I went to a talk by someone who had switched fields to one that involved analyzing portions of cells. After showing a series of slides with diverse, confusing blobs and lines, he said "when I first started this work I would look at a section and not see anything at all. But I have improved to the point that now I can look at a section and see anything I want to".

toolslive · on June 21, 2018

I did a project like this early 2000s, and it's amazing how far you get by just combining frequency filtering and knn-clustering. Nothing fancy required. really.

vowelless · on June 21, 2018

To your point: https://twitter.com/ShalitUri/status/1009534668880928769

The recent paper out from Google, "Scalable and accurate deep learning with electronic health records", has an notable result in the supplement: regularized logistic regression essentially performs just as well as Deep Nets

sacado2 · on June 21, 2018

Another virtue of non-fancy methods is that they can provide a basic explanation of their reasoning, which is very important in the medical field. I think one of the main drawbacks of deep learning is its opacity.

ogrisel · on June 21, 2018

You can do k-NN in the feature space of the network (activation of one of the last layers) to generate partial "explanations" of the neural network decisions.

Gatsky · on June 21, 2018

At the moment, a big limitation of this approach is the input data. Images of tumours are generally very thin sections of a complex 3D tissue that is processed in a way that introduces artefacts and then stained with 2 colours.

To truly leverage the power of machine learning, an end to end solution where the tissue is processed in a more data rich manner would be better (eg spatially aware single cell assays, non destructive thick slice imaging).
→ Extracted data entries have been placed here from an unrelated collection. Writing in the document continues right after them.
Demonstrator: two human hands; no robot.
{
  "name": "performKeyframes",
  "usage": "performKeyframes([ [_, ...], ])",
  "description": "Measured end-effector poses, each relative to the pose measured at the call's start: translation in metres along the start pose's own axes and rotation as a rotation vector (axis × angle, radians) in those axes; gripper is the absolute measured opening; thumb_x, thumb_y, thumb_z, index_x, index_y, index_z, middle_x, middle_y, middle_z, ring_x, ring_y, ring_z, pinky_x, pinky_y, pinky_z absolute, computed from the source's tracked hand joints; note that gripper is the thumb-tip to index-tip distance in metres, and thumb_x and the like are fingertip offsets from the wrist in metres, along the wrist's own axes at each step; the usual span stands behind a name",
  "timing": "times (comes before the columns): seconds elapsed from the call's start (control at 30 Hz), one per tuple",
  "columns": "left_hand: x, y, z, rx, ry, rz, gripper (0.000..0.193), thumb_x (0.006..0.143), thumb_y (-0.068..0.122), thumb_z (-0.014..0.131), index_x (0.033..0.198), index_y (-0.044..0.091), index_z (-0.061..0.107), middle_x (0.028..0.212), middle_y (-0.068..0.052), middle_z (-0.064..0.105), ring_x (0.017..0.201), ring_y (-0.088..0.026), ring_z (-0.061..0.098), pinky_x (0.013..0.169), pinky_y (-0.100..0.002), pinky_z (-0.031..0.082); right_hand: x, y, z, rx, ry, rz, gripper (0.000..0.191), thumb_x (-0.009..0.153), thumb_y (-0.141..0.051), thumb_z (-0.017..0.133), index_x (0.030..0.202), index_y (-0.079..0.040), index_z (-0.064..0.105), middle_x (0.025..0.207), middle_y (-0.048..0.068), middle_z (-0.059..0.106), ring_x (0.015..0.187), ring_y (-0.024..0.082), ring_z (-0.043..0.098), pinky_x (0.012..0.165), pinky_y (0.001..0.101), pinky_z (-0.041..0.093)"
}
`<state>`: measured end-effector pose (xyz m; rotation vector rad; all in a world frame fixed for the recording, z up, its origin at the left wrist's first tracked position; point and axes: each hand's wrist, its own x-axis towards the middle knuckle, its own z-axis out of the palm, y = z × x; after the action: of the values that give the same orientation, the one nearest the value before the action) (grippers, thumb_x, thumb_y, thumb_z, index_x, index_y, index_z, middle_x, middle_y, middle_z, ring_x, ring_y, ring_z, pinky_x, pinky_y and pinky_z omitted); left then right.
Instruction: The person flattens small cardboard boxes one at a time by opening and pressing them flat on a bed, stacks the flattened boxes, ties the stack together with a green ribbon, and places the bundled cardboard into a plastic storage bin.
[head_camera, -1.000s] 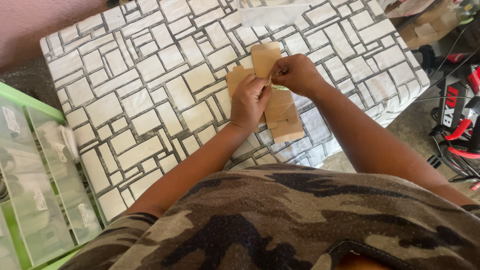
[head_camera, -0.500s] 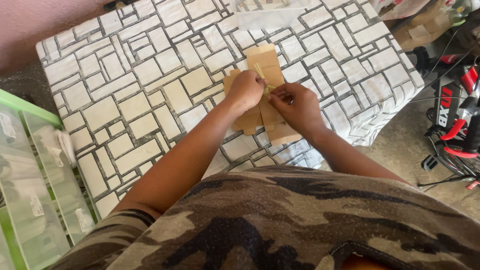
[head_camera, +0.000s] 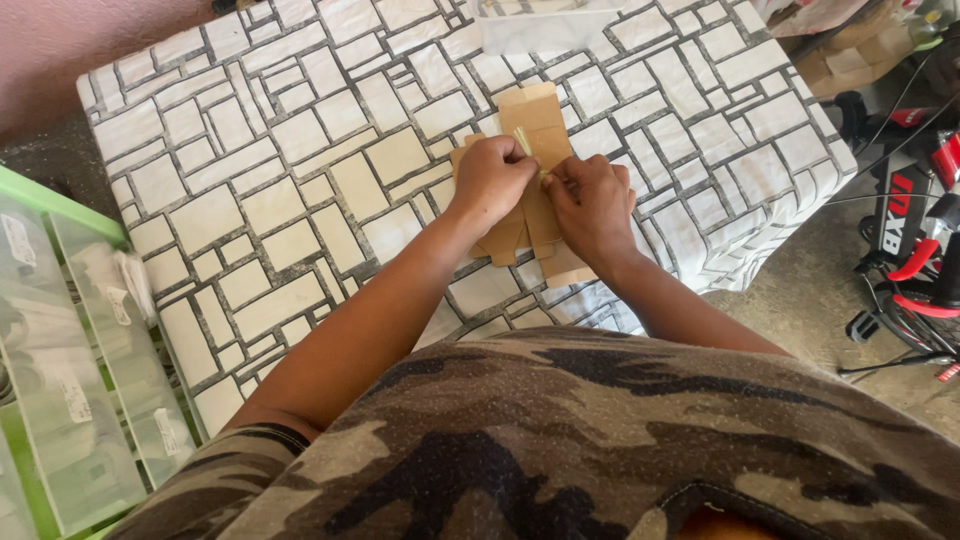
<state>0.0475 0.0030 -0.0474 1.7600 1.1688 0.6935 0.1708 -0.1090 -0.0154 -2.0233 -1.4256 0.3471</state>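
Note:
A flat brown cardboard piece (head_camera: 533, 115) with folded flaps lies on a table covered by a cloth with a white and tan block pattern (head_camera: 270, 200). My left hand (head_camera: 492, 178) presses down on the cardboard's left side, fingers curled at a thin pale strip (head_camera: 523, 141) along its middle fold. My right hand (head_camera: 592, 205) rests on the lower right part, fingertips pinching at the same fold right beside the left hand. Both hands hide the cardboard's centre.
A clear plastic item (head_camera: 545, 25) lies at the table's far edge. A green-framed rack of clear plastic drawers (head_camera: 70, 330) stands at my left. Red and black equipment with cables (head_camera: 920, 250) sits on the floor to the right. Cardboard boxes (head_camera: 850, 50) are at top right.
My right hand has slid from the cardboard's upper part down to its middle, meeting the left hand. The left hand shifted slightly up and stays pressed on the cardboard.

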Motion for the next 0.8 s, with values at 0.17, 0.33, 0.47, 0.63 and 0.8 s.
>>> performKeyframes([
  [0.17,-0.006,0.006,0.007,0.235,0.159,0.192,0.017,0.082,0.015,0.077,0.076,0.003,0.067,0.084,-0.013,0.067,0.083,-0.033,0.065,0.075,-0.042,0.053,-0.015,0.004,-0.005,-0.199,0.059,-0.226,0.010,0.096,-0.020,0.068,0.093,-0.011,0.071,0.102,0.010,0.061,0.106,0.033,0.052,0.090,0.0497,0.040],
  [0.33,-0.026,0.007,0.012,0.452,0.188,0.336,0.011,0.089,0.013,0.073,0.090,0.006,0.065,0.105,-0.010,0.058,0.107,-0.034,0.056,0.088,-0.047,0.048,-0.022,0.009,-0.007,-0.338,0.034,-0.339,0.007,0.092,-0.016,0.068,0.094,-0.010,0.069,0.102,0.010,0.059,0.105,0.033,0.051,0.087,0.0494,0.040],
  [0.47,-0.033,0.009,0.015,0.508,0.292,0.490,0.022,0.086,0.008,0.073,0.106,0.007,0.064,0.107,-0.012,0.058,0.101,-0.034,0.055,0.081,-0.051,0.045,-0.025,0.010,-0.001,-0.398,0.094,-0.449,0.008,0.089,-0.016,0.068,0.094,-0.010,0.068,0.103,0.010,0.058,0.107,0.032,0.052,0.088,0.0485,0.041],
  [0.63,-0.032,0.005,0.009,0.457,0.210,0.437,0.017,0.086,0.011,0.076,0.099,0.012,0.064,0.104,-0.007,0.059,0.102,-0.033,0.056,0.083,-0.050,0.045,-0.026,0.015,-0.001,-0.375,0.082,-0.444,0.008,0.093,-0.016,0.068,0.096,-0.009,0.066,0.105,0.010,0.057,0.106,0.033,0.052,0.088,0.0482,0.042],
  [0.8,-0.017,0.012,-0.008,0.491,0.120,0.308,0.019,0.079,0.024,0.086,0.085,0.020,0.068,0.101,-0.001,0.062,0.105,-0.029,0.058,0.089,-0.047,0.047,-0.026,0.016,-0.002,-0.338,0.067,-0.420,0.010,0.092,-0.018,0.068,0.096,-0.009,0.066,0.104,0.011,0.056,0.105,0.033,0.053,0.088,0.0487,0.043],
])
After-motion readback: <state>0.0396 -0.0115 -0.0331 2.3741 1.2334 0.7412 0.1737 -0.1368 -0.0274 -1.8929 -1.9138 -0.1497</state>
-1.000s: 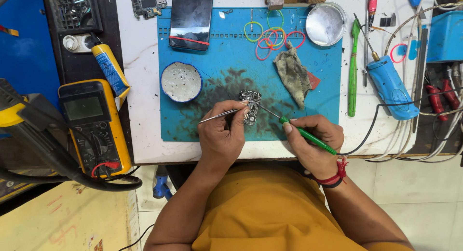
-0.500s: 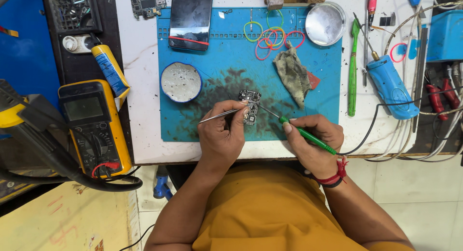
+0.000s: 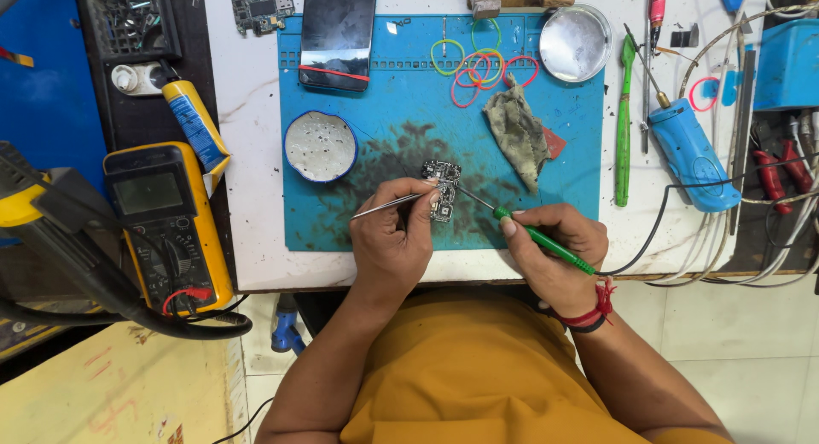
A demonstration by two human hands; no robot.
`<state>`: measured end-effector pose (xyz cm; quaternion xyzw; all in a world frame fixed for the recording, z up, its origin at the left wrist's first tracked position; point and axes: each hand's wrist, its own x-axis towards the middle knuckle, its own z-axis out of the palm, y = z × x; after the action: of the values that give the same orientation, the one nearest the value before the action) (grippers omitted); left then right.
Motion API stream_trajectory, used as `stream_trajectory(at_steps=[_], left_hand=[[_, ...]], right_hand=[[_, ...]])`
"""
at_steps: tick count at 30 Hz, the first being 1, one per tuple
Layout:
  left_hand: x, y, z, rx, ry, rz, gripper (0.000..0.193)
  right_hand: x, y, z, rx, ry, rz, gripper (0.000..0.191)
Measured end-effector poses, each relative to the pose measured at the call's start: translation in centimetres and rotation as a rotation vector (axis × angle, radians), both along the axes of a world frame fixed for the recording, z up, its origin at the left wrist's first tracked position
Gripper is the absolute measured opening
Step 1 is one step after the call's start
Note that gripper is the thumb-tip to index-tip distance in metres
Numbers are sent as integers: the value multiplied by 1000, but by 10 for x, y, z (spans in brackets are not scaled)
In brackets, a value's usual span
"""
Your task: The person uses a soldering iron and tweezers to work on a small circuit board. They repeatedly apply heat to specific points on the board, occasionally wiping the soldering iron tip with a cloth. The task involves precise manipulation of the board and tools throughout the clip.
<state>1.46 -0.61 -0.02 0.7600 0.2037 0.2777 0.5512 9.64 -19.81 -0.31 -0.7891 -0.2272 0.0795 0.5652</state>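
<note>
Left hand (image 3: 391, 243) is closed on metal tweezers (image 3: 394, 203), tips resting at the small circuit board (image 3: 441, 188). Right hand (image 3: 553, 255) is clamped around a green-handled soldering iron (image 3: 537, 237), its tip touching the board from 4 o'clock. The board lies near the centre of the blue work mat (image 3: 375, 77), on a darkly stained patch. At 10 o'clock from the board stands a round tin (image 3: 320, 145); at 2 o'clock, a crumpled rag (image 3: 517, 133) and loose rubber bands (image 3: 478, 64). A yellow multimeter (image 3: 166, 218) sits at 9 o'clock, off the mat. Risk, in my judgement: the board is steadied by tweezers only, so pressure from the tip could skid it and damage neighbouring components.
</note>
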Motion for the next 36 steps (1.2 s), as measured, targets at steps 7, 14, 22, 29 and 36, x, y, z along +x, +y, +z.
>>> stream_trajectory(at_steps=[7,14,22,29,36], left_hand=[[0,-1,0,-12,-3,0,10],[1,-1,-1,-35,-15,10,10],[0,0,-1,11,11,12,11],[0,0,-1,2,-5,11,11],[1,1,-1,2,7,8,10]], right_hand=[[0,0,0,14,8,7,11],[0,1,0,8,16,-2,11],[0,2,1,17,-1,10,11],[0,2,0,17,7,18,12],[1,2,-1,-7,-6,8,12]])
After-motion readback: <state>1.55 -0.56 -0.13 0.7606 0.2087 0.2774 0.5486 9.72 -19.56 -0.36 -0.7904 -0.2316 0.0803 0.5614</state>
This would feasibly replace the current system entirely, as it truly would do something no human could do, not just do it more accurately.

phonebucket · on June 21, 2018

While open sourcing the model is nice, it would be better still to open source the data set for the wider community to make more meaningful contributions.

Their GitHub repo states the following: "You need to apply for data access, and once it's approved, you can download from either Google Drive, or Baidu Pan."

yil8 · on June 21, 2018

We, Baidu Research, do not own the Camelyon16 Challenge dataset, and people need to apply on Camelyon16 Challenge website to download the original pathology slides. I guess my wording was bit confusing on github, which has been corrected, lol

ihnorton · on June 21, 2018

The data from Camelyon '16 and '17 apparat to be available without registration on GigaScience:

http://gigadb.org/dataset/100439

yil8 · on June 27, 2018

Cool! Thanks for pointing out.

phonebucket · on June 29, 2018

Ah, perfect. Thank you for the clarification!

louden · on June 21, 2018

It would be nice to see the sensitivity and specificity of the technique and for humans. False positives and false negatives are not equal in medicine, so we should report in such a way that people can evaluate them.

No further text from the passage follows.